- _What the task asks_
Copy exactly the stretch of data below from the line with "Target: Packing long" through the line with "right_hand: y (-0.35", including both of those lines.

- _The data_

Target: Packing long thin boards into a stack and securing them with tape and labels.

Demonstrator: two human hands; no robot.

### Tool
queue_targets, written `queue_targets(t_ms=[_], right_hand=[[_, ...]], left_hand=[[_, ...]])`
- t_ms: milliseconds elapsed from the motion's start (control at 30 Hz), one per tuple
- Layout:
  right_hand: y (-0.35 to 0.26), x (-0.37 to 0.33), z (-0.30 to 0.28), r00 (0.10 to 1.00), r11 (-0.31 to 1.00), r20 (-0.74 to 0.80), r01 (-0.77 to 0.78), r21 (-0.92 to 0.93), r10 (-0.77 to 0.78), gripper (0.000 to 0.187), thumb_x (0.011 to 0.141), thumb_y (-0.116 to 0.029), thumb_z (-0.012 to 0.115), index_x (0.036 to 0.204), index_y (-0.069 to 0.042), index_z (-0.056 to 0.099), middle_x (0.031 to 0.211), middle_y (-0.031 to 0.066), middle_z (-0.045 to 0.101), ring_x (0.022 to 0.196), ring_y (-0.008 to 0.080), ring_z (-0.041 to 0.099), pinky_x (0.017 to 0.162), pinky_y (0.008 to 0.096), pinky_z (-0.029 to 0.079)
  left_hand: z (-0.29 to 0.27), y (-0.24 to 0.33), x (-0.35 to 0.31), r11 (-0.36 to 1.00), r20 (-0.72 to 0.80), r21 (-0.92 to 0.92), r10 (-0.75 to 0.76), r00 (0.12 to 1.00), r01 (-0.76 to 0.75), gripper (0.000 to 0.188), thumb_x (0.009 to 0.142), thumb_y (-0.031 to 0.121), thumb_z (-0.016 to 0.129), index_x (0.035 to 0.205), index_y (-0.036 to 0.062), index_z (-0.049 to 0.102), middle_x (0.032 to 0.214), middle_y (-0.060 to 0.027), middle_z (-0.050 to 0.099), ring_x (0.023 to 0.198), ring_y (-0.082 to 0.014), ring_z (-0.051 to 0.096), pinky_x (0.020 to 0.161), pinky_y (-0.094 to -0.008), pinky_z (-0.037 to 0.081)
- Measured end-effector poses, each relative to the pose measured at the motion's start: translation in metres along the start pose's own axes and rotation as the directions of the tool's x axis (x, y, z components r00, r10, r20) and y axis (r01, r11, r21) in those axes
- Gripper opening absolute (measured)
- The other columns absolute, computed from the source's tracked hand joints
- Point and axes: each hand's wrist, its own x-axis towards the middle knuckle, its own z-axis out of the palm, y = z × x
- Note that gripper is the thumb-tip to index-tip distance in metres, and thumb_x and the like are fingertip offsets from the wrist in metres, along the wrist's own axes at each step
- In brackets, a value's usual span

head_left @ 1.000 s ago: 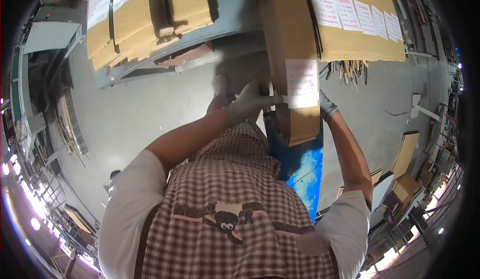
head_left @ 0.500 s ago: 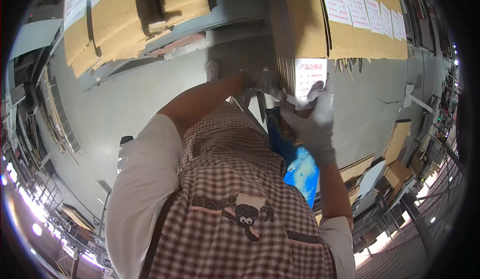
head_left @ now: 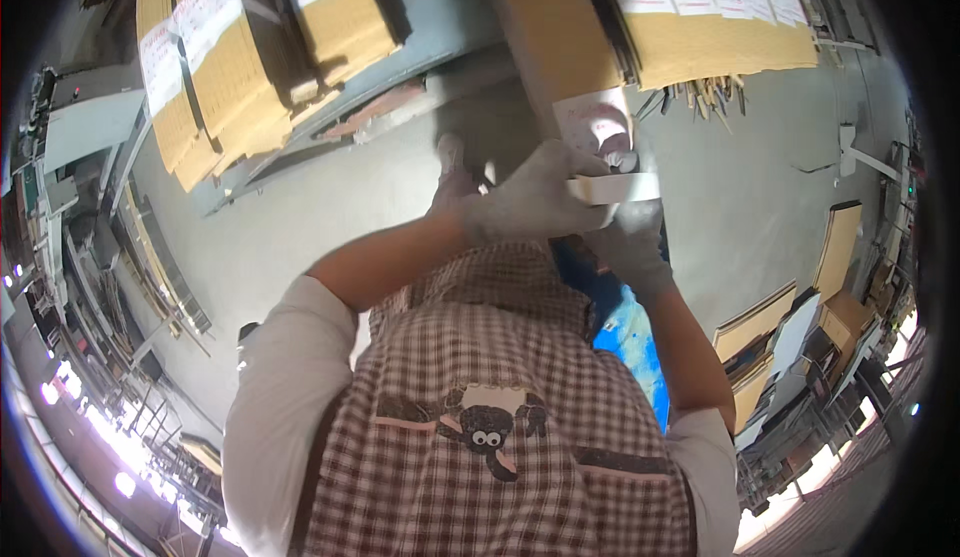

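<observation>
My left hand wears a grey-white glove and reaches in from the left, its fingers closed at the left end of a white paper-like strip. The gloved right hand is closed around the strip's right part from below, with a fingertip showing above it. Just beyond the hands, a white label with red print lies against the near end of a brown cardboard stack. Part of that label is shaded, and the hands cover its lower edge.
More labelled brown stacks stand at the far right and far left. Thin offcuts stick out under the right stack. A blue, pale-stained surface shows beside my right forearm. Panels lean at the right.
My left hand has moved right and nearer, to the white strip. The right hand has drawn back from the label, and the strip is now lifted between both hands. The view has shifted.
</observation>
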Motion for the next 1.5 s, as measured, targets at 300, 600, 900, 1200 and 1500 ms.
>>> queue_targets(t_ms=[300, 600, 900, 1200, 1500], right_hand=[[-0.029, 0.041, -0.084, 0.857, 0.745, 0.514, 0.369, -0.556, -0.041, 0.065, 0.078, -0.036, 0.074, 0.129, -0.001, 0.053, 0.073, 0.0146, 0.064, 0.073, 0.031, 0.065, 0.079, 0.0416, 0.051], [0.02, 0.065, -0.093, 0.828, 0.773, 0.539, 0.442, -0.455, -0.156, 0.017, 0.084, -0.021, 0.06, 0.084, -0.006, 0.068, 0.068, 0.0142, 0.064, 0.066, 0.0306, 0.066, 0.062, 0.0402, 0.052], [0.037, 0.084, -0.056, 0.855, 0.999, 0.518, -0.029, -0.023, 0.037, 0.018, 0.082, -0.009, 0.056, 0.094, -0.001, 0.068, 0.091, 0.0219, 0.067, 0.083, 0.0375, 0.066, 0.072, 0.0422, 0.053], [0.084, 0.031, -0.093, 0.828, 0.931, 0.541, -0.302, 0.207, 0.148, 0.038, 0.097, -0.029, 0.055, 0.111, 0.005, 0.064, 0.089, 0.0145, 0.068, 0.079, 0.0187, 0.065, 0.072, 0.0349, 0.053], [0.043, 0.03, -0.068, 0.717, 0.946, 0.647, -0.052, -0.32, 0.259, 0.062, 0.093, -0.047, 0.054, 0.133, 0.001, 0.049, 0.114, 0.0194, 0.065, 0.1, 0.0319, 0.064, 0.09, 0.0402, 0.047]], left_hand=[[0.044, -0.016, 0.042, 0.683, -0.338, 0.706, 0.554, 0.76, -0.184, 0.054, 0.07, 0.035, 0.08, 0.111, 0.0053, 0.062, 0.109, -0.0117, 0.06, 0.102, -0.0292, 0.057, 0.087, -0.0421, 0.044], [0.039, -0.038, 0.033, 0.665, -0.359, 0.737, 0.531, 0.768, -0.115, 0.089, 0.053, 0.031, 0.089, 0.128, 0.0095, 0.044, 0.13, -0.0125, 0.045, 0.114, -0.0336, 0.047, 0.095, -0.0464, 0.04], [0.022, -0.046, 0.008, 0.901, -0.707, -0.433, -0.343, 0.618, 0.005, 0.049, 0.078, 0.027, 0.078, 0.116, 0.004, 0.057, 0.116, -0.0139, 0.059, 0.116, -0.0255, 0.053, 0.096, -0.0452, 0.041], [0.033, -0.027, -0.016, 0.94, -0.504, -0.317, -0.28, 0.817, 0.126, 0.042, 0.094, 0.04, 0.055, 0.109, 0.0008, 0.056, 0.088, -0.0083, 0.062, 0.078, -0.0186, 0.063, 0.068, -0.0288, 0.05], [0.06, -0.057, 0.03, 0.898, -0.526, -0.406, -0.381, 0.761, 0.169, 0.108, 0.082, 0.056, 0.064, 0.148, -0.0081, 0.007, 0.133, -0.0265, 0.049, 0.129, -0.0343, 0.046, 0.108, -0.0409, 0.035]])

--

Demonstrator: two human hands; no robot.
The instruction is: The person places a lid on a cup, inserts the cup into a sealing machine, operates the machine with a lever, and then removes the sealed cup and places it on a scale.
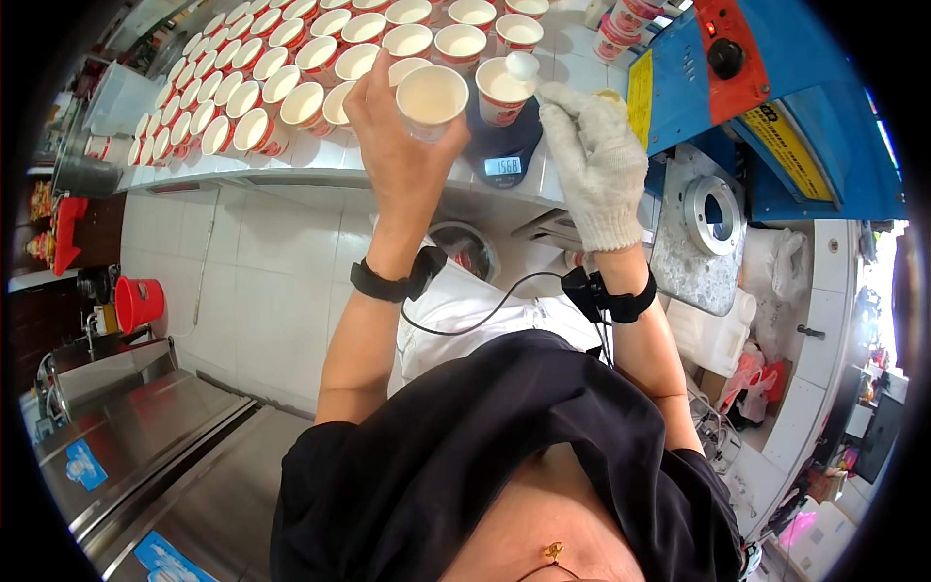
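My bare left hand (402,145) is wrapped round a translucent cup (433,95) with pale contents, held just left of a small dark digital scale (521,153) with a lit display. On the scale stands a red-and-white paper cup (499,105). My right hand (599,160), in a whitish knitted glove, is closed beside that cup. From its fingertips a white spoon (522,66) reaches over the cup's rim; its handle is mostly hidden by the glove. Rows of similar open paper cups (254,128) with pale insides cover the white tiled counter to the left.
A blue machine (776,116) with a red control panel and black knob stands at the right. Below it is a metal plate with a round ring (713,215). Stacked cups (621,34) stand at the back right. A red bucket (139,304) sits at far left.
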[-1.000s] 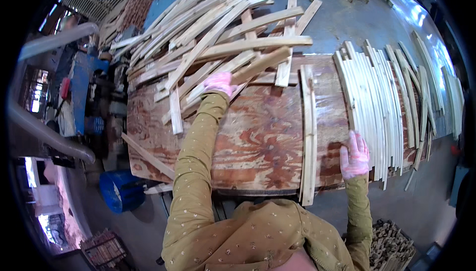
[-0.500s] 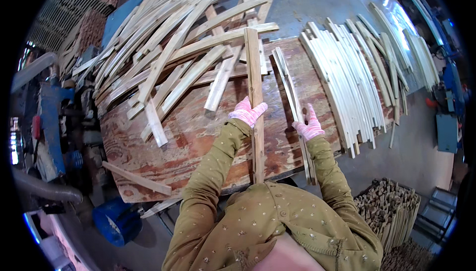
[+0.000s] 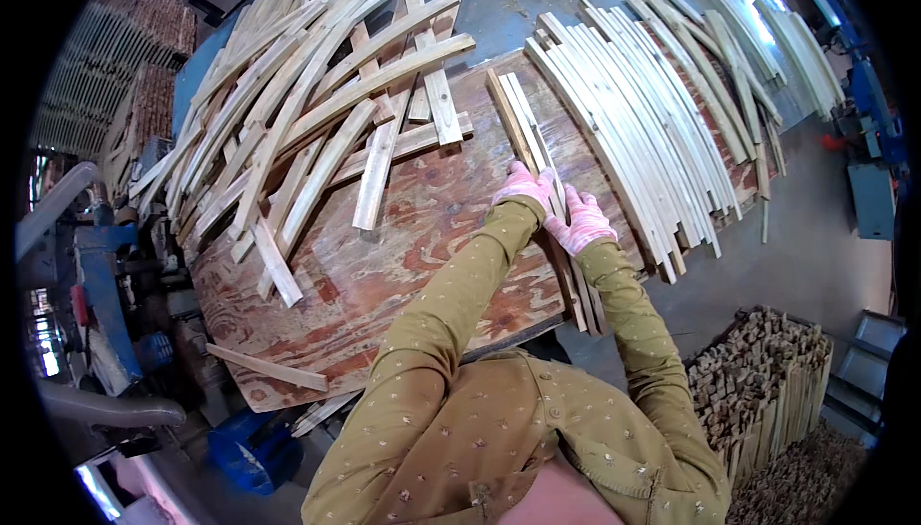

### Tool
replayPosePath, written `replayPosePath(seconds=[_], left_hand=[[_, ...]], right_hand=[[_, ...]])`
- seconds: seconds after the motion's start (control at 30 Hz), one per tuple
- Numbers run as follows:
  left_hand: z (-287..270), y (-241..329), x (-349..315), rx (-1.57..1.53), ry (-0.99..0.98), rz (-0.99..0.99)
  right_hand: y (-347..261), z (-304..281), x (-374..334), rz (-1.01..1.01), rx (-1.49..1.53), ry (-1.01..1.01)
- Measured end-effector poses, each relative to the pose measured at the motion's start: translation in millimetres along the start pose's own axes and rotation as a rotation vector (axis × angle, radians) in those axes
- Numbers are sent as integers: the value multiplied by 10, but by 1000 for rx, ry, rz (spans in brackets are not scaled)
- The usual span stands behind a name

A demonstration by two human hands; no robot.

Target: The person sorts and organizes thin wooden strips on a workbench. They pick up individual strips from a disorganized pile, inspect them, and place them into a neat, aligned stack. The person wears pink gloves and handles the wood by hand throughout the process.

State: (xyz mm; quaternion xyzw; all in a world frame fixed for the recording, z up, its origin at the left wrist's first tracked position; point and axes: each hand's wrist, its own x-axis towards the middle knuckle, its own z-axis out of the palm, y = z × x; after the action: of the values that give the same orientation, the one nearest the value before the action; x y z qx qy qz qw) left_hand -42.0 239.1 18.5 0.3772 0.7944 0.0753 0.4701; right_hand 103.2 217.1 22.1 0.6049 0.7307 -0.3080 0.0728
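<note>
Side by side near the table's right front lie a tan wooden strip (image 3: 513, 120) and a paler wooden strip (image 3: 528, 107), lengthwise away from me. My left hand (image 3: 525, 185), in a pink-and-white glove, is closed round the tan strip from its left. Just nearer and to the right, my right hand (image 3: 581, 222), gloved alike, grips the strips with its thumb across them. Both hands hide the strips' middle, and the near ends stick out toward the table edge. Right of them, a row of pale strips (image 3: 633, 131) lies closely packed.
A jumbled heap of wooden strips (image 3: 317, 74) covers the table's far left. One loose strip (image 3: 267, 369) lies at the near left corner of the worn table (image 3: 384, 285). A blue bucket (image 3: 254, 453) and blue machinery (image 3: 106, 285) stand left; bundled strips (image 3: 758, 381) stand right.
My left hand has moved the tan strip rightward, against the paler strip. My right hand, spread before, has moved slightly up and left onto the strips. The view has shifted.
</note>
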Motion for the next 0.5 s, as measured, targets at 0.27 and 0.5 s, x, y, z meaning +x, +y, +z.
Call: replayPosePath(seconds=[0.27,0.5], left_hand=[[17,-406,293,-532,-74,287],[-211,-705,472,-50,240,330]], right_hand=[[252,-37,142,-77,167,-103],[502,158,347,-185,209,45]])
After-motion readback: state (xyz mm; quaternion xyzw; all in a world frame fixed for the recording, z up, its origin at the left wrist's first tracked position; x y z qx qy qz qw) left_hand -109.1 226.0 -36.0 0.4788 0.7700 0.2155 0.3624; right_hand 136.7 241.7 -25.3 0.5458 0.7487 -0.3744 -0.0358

- _Result_
Target: Packing long thin boards into a stack and securing them with tape and labels.

Demonstrator: two human hands; no robot.

### Tool
queue_targets, written `queue_targets(t_ms=[_], right_hand=[[_, ...]], left_hand=[[_, ...]])`
- t_ms: milliseconds elapsed from the motion's start (control at 30 Hz), one per tuple
- Layout:
  right_hand: y (-0.35 to 0.26), x (-0.37 to 0.33), z (-0.30 to 0.28), r00 (0.10 to 1.00), r11 (-0.31 to 1.00), r20 (-0.74 to 0.80), r01 (-0.77 to 0.78), r21 (-0.92 to 0.93), r10 (-0.77 to 0.78), gripper (0.000 to 0.187), thumb_x (0.011 to 0.141), thumb_y (-0.116 to 0.029), thumb_z (-0.012 to 0.115), index_x (0.036 to 0.204), index_y (-0.069 to 0.042), index_z (-0.056 to 0.099), middle_x (0.031 to 0.211), middle_y (-0.031 to 0.066), middle_z (-0.045 to 0.101), ring_x (0.022 to 0.196), ring_y (-0.008 to 0.080), ring_z (-0.041 to 0.099), pinky_x (0.017 to 0.162), pinky_y (0.008 to 0.096), pinky_z (-0.029 to 0.079)

No further answer will be given.